Isolation of skeletal muscle fibers. Mice (C57BL/10ScSn) were killed by cervical dislocation following isoflurane anesthesia. Isolated skeletal muscle cells were obtained from the flexor digitorum brevis and interosseal muscles by a classic enzymatic dissociation process; muscles were incubated for 1 h at 37°C in a Tyrode solution containing collagenase (2 mg/ml; Sigma type I). After enzyme treatment, muscles were rinsed with Tyrode solution and stored in Tyrode solution at 4°C until use. Intact skeletal muscle fibers were separated from the muscle mass by gently triturating the muscle with a plastic Pasteur pipette. All experiments were carried out at room temperature (20-23°C).

Electrophysiology. Single-channel currents were recorded from cell-attached or inside-out membrane patches using a patch-clamp amplifier (model RK 400, Bio-Logic, Claix, France). Currents flowing into the pipette were considered to be positive. Currents were digitized and stored on disk using an analog-to-digital converter (Lab Master DMA board, Scientific Solutions, Solon, OH) controlled by the Biopatch-Acquire software (Bio-Logic). Channel activity was determined from the average current (I) as NPo = I/i in each patch, where i is the single-channel current, N is the number of channels in the patch, and Po is the open state probability. Pipettes were pulled from borosilicate glass capillaries and had resistances of 3-4 MOmega when filled with Tyrode and immersed in the K+-rich bathing solution. This corresponds to a tip diameter of ~0.7-1.1 µm (24). Care was taken to use gentle patches; positive pressure was applied to the pipette before the pipette had entered the bath and until the pipette was in contact with the cell. Usually, the release of positive pressure from the pipette was sufficient to form a gigaseal. If not, a slight depression of the pipette, lasting <1-2 s and of far less amplitude than the one applied to induce a detectable stretch activation of KCa channel, was enough to form the gigaseal.

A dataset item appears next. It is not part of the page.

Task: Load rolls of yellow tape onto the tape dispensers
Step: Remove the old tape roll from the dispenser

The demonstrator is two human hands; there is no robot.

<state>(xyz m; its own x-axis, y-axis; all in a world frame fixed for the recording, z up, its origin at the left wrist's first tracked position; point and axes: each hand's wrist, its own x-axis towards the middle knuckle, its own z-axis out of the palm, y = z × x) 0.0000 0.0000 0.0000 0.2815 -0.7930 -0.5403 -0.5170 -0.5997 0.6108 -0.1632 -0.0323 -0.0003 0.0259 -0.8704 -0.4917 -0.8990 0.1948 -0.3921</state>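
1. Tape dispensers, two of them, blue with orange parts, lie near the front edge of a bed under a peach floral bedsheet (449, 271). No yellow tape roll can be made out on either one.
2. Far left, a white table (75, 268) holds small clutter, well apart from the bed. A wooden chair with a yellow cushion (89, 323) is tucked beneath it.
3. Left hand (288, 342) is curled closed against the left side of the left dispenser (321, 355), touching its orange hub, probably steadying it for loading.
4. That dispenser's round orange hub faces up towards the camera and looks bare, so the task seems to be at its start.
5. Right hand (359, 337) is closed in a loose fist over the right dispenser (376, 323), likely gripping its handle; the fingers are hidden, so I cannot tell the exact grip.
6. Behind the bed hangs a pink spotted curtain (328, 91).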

Results are given as means ± SE. Channel activities were statistically analyzed using Student's unpaired t-test. Values were considered significant when P < 0.05.

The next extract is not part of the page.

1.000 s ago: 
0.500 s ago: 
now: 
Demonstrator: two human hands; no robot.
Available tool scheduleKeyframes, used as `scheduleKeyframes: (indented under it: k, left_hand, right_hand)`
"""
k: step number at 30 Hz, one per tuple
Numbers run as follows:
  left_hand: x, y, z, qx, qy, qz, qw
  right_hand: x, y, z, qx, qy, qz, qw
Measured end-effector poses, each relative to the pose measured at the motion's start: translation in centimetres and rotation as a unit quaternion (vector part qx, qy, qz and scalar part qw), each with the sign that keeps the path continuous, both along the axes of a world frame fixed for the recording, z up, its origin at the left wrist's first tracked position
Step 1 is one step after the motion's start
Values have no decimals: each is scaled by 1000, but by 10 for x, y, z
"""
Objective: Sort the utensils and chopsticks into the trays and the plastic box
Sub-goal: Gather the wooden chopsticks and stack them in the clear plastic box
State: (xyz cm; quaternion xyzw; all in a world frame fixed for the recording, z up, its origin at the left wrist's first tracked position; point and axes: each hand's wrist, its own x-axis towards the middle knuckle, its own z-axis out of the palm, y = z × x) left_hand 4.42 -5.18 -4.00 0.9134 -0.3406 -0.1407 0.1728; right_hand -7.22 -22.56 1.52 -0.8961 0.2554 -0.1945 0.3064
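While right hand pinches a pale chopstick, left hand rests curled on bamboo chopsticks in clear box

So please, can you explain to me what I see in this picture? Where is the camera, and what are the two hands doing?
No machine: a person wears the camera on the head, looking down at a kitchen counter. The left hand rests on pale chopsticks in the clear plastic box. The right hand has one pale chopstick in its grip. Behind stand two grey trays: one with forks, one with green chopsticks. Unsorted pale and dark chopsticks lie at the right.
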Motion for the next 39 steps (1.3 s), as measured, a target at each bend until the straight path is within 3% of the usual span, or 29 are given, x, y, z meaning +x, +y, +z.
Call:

Solutions and chemicals. External Tyrode solution contained (in mM) 140 NaCl, 5 KCl, 1 MgCl2, 2.5 CaCl2 (or 0 Ca2+ and 1 EGTA when mentioned), and 10 HEPES, adjusted to pH 7.4 with NaOH. For inside-out experiments, pipettes were filled with Tyrode solution, and the cytoplasmic face of membrane patches was exposed to an internal K+-rich solution containing (in mM) 140 KCl, 0.01 CaCl2, 1 MgCl2, 10 HEPES, and 1 mM ATP, adjusted to pH 7.2 with KOH. In some inside-out experiments (see Figs. 3 and 4), calibration solutions were used to control the free [Ca2+] at the cytoplasmic face of membrane patches. Calibration solutions were prepared from two stock solutions containing (in mM) 100 KCl, 10 EGTA, and 10 PIPES at pH 7.00 with and without 10 CaCl2, respectively. Various concentrations of free Ca2+ were achieved by mixing these two stock solutions in different ratios. In cell-attached experiments, pipettes were filled with a Ca2+-rich Tyrode solution containing (in mM) 140 NaCl, 5 KCl, 50 CaCl2, 1 MgCl2, and 10 HEPES, adjusted to pH 7.4 with NaOH; fibers were bathed in an external K+-rich solution containing (in mM) 140 KCl, 50 CaCl2, 1 MgCl2, and 10 HEPES, adjusted to pH 7.4 with KOH. This bathing solution produced neither contracture nor detectable signs of cell deterioration.

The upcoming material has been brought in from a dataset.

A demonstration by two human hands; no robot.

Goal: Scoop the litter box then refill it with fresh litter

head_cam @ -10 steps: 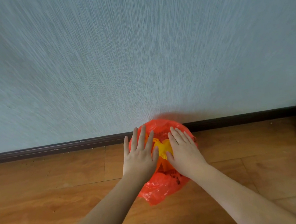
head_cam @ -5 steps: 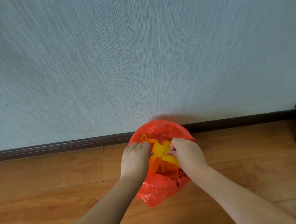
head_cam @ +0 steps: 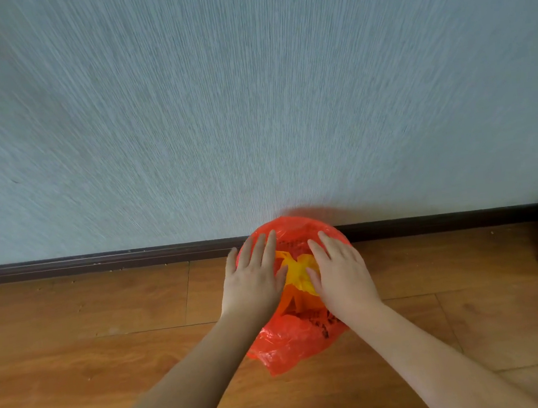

ATP (potassium salt; Sigma) was buffered at pH 7 (adjusted with KOH), stored in aliquots at -20°C, and diluted to the required concentrations in the perfused solutions.

Membrane patches were exposed to different solutions by placing them in the mouth of a perfusion tube from which flowed the rapidly exchanged solutions. Flow of the solutions did not affect channel activity.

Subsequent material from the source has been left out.